▶ _WHAT TO DO_: Once the images are set aside, output the listing exactly as it stands.

▶ _DATASET SECTION_:
—————

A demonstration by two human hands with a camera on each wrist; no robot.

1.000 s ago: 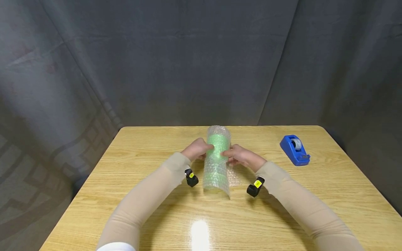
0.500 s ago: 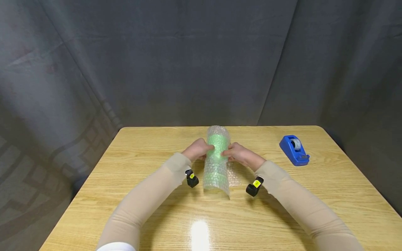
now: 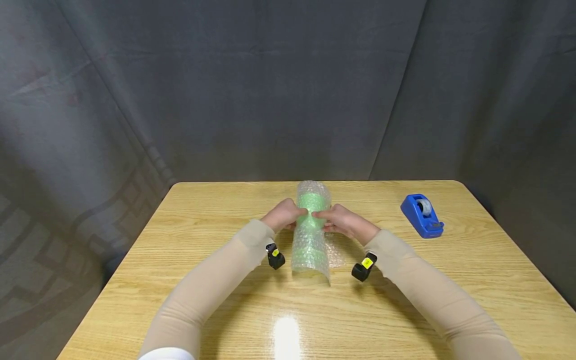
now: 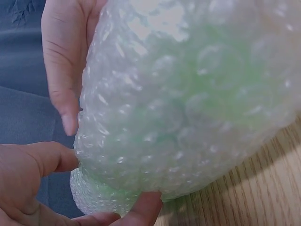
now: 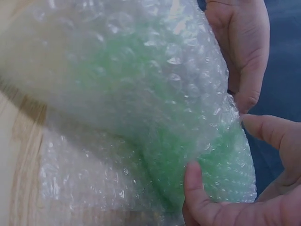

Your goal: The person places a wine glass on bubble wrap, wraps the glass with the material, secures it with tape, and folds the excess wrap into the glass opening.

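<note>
A green object wrapped in bubble wrap (image 3: 310, 240) lies lengthwise on the table, pointing away from me. Its near end flares open, and what the green thing is stays blurred by the wrap. From the left side my left hand (image 3: 283, 214) holds the bundle, thumb on top and fingers curled low against it. Opposite it, my right hand (image 3: 344, 221) grips the right side, its thumb nearly meeting the left one. A flat flap of bubble wrap (image 5: 84, 165) spreads on the table beneath the right hand. In the left wrist view, left fingertips (image 4: 148, 202) press the wrap.
To the right, a blue tape dispenser (image 3: 422, 216) with a clear roll stands on the wooden table (image 3: 216, 300). Dark grey curtains (image 3: 270, 90) hang behind the table and at both sides. A small black camera is strapped at each wrist.
My right thumb has slid left across the top of the bundle, closer to the left thumb. The right fingers have shifted slightly; the left hand and bundle stay almost in place.
</note>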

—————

▶ _ANSWER TO THE EXERCISE_:
A demonstration by two human hands with a camera on each wrist; no robot.

1.000 s ago: 
0.500 s ago: 
now: 
now: 
now: 

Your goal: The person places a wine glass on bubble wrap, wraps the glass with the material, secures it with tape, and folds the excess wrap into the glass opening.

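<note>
A green object wrapped in bubble wrap (image 3: 310, 240) lies lengthwise on the table, pointing away from me. Its near end flares open, and what the green thing is stays blurred by the wrap. From the left side my left hand (image 3: 283, 214) holds the bundle, thumb on top and fingers curled low against it. Opposite it, my right hand (image 3: 344, 221) grips the right side, its thumb nearly meeting the left one. A flat flap of bubble wrap (image 5: 84, 165) spreads on the table beneath the right hand. In the left wrist view, left fingertips (image 4: 148, 202) press the wrap.
To the right, a blue tape dispenser (image 3: 422, 216) with a clear roll stands on the wooden table (image 3: 216, 300). Dark grey curtains (image 3: 270, 90) hang behind the table and at both sides. A small black camera is strapped at each wrist.
My right thumb has slid left across the top of the bundle, closer to the left thumb. The right fingers have shifted slightly; the left hand and bundle stay almost in place.
</note>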

No more is needed for this answer.